Student Using MLS Degree as Ticket to Big Leagues
Amber Astredo has long hoped to find a career on the business side of sports, ideally in the front office of a Major League Baseball team, and she has always loved the law. So as soon as she learned that Loyola Law School, Los Angeles was creating a specialization in sports law within its Master of Science in Legal Studies (MLS) program, she applied immediately.
“To tie law to sports is marrying my two favorite things together,” says Astredo, an avid Dodger fan whose dog Jordan is the namesake of the iconic basketball player. “I knew that if I were going to take the time and effort to earn a master’s degree, I wanted to do something I’m passionate about.”
Astredo believes the Loyola degree will turn her dream of landing a position in the front office of a professional ball club into reality. “I’m hoping that having knowledge geared toward sports law will help me to stand out to professional teams and organizations.”
Astredo is part of the first cohort of MLS students at Loyola to enroll in the sports law specialization, which launched this year. The program has already made inroads: nearly half of part-time MLS students are pursuing a sports law focus.
“I’m thoroughly enjoying it,” she says about the program.
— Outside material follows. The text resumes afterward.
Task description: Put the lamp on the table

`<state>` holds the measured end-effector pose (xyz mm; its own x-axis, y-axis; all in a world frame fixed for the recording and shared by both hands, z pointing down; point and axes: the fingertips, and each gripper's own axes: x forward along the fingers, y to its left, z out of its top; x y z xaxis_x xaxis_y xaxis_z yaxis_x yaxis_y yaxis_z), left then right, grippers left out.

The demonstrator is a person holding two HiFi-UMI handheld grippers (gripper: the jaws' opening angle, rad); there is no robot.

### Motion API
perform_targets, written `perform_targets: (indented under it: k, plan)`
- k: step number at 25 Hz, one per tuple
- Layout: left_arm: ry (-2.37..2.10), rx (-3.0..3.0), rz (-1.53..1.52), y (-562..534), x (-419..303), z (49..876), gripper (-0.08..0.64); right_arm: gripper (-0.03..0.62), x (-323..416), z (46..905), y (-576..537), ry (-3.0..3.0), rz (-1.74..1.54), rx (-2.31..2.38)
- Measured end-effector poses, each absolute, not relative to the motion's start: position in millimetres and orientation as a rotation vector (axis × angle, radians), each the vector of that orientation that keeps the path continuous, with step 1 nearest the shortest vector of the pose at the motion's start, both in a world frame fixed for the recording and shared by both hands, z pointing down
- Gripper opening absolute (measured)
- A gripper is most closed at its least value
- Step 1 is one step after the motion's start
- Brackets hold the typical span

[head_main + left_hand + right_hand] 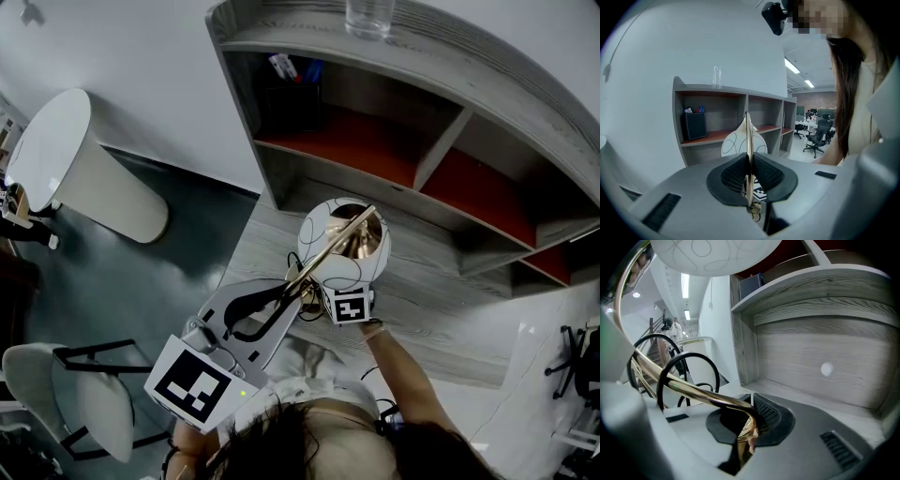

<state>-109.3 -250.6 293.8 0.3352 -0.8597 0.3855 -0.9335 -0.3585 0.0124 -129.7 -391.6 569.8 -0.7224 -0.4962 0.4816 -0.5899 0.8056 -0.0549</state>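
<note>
Both tools are on the lamp (342, 246) here, and it hangs over the grey wood bench (441, 323), near the bench's left edge and just in front of the shelf unit (375, 141) that runs along the far edge. The left tool (749, 177) is clamped tight, its jaws pressed flat on the thin brass rod (748, 140), which runs straight up between the pads with the white patterned globe (736, 143) behind it. The right tool (746, 425) is also closed hard, on the curved brass tube (693, 394) low on the lamp, under the globe. A black cord (686, 363) loops over that tube beside the jaws. From the head view the rod slants across the top of the globe, so the lamp is tilted. Whether its foot touches the bench cannot be made out. A clear glass (368, 17) stands on top of the shelf unit, and a black box (695, 125) sits in its left compartment.
</note>
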Motion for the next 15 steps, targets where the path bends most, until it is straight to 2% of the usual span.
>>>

One reason is that she and her MLS colleagues have become like a family. “We’re all very team-oriented in that we like to work in a group. It’s fun.”
The cohort takes its first classes in sports law and entertainment law during the spring 2019 semester. In their first semester, they studied Legal Method, taught by Professor Katherine J. Lyons ’02, to learn how lawyers analyze and write. They also took Contracts with Professor Hiro Aragaki an international expert on alternative dispute resolution with deep experience in contract drafting and interpretation.
That skillset has turned out to be surprisingly useful to Astredo in her job as the executive assistant to Thomas Poon, executive vice president and provost, Loyola Marymount University (LMU). Her duties often involve dealing with documents such as contracts, memoranda of understanding and other official notifications.
“But now that I’m in this class, I look at them very differently. I’m far more a critic of the wording,” she said. “It’s great being able to put theory to action from my Contracts class.”
Astredo uses it so much that she takes her drafting textbook to work to use as a reference. “I even have people coming to me, asking, ‘Does this make sense?’ So I pull out my book.”
A Southern California native, Astredo began working at LMU soon after graduating from the university in 2004. She moved next to the advancement office at Loyola Law School before returning to LMU in 2010.
True to LMU’s Mission, furthering her education was a natural goal for Astredo. She knew that having some legal knowledge would be helpful in life, but she didn’t want to pursue a JD degree. Loyola Law School’s MLS degree was the perfect fit.
“It’s a fantastic feeling knowing that I can parlay my lifelong passion for sports into a career,” Astredo says. “Now, thanks to Loyola’s sports law specialization, I am finally doing it.”